El eventual decreto se sustentaría en tres argumentos principales: la Opinión 78/2025 del Grupo de Trabajo sobre la Detención Arbitraria de las Naciones Unidas, que concluyó que la privación de libertad de Castillo fue arbitraria y recomendó su inmediata liberación; el presunto exceso del plazo razonable de la etapa de instrucción del proceso penal, al haberse superado el tiempo legal previsto; y la necesidad de contribuir a la pacificación nacional frente a la persistente crisis política que atraviesa el país.

La posibilidad de conceder la gracia presidencial cobró mayor relevancia luego de conocerse el informe de la Dirección de Gracias Presidenciales, firmado el 20 de julio por su director, Jhoner Michael Quispe Romani, en el que se concluye que la solicitud presentada por el congresista Elías Varas no cumplía con los requisitos formales establecidos en el reglamento interno de la Comisión de Gracias Presidenciales, razón por la cual se recomendó no evaluar el pedido en esa vía administrativa.

Sin embargo, especialistas recuerdan que dicho informe constituye una opinión técnica y no limita la potestad constitucional del presidente de la República para conceder una gracia presidencial cuando considere que existen razones jurídicas, humanitarias o de interés nacional debidamente motivadas. De concretarse, el decreto supremo requeriría únicamente el refrendo del ministro de Justicia y su publicación en el diario oficial El Peruano para surtir efectos legales.

La eventual decisión también estaría respaldada por el debate jurídico generado en torno al cumplimiento de las recomendaciones formuladas por el Grupo de Trabajo sobre la Detención Arbitraria de la ONU, así como por la discusión sobre el plazo razonable del proceso penal seguido contra el exmandatario.
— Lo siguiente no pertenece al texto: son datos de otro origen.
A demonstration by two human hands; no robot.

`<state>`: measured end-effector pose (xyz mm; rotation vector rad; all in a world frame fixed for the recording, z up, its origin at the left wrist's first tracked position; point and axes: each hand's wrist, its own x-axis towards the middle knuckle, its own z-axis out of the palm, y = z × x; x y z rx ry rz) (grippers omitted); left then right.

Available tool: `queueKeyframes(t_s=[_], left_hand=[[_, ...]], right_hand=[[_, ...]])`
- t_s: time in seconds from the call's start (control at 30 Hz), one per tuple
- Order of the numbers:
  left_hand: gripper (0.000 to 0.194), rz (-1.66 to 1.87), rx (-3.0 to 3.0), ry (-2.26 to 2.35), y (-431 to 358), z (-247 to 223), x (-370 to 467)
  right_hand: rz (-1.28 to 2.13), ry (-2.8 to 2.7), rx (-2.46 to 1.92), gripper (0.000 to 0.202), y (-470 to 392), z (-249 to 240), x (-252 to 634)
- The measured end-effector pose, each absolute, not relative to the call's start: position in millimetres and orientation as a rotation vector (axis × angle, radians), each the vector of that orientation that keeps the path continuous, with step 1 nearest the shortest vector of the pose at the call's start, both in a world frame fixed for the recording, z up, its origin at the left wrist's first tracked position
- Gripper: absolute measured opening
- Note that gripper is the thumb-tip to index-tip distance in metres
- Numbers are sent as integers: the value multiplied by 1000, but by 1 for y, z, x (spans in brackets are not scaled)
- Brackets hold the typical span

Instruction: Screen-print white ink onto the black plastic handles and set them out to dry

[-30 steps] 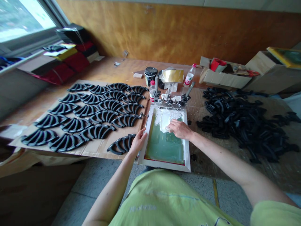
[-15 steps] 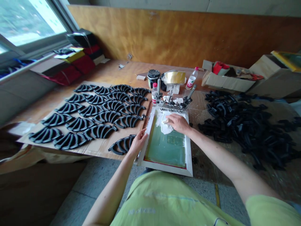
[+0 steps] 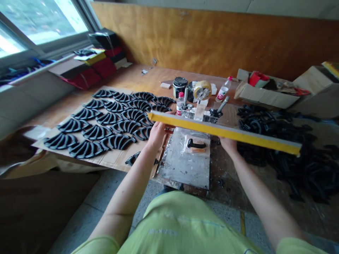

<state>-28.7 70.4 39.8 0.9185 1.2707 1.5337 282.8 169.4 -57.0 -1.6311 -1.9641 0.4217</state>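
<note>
A long yellow-and-white frame edge is raised above the grey metal base plate, tilted down to the right. My left hand is closed on the frame near its left end, with fingers partly showing above it. My right hand is against the underside, its fingers hidden behind the frame. On the plate lies one black curved piece in a small pale holder. Behind the frame stand the metal clamps of the fixture.
Rows of black curved pieces lie on cardboard at left. A heap of black pieces is at right. Behind are bottles, a black tub, a tape roll and an open carton.
The screen frame has been lifted off the plate, baring the black piece. My right hand has moved right and down beneath the frame; the white cloth is out of sight. The view has shifted slightly.
</note>
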Motion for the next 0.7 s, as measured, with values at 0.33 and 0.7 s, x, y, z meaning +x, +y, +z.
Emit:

Ambos elementos han sido invocados por la defensa de Castillo y por diversos sectores políticos que cuestionan la prolongación de su detención.

No obstante, constitucionalistas advierten que una eventual gracia presidencial podría ser objeto de impugnaciones judiciales por parte de quienes consideren insuficiente su motivación o incompatible con los procesos penales en curso. Pese a ello, otros expertos sostienen que la facultad presidencial es discrecional y que el eventual control judicial recaería sobre la motivación del acto, mas no sobre la conveniencia política de la decisión.

En el Congreso, la presión sobre el Ejecutivo se ha intensificado durante los últimos días. Los congresistas Roberto Sánchez, Margot Palacios, Elías Varas, Jaime Quito y otros representantes del progresismo, la izquierda y del campo popular han exigido públicamente que el presidente Balcázar ejerza sus atribuciones antes del cambio de mando. Los legisladores sostienen que el informe de la Dirección de Gracias Presidenciales no tiene carácter vinculante y que el Estado debe atender las recomendaciones de la ONU, respetar el plazo razonable del proceso y poner fin a lo que califican como una detención arbitraria del expresidente.

La eventual liberación de Pedro Castillo marcaría uno de los actos políticos y jurídicos más trascendentes del gobierno de transición de José María Balcázar y tendría un fuerte impacto en el escenario nacional, a pocos días de la juramentación del nuevo gobierno encabezado por Keiko Fujimori. Mientras sus partidarios consideran que la medida contribuiría a la reconciliación del país, sus detractores sostienen que podría abrir un nuevo frente de confrontación institucional.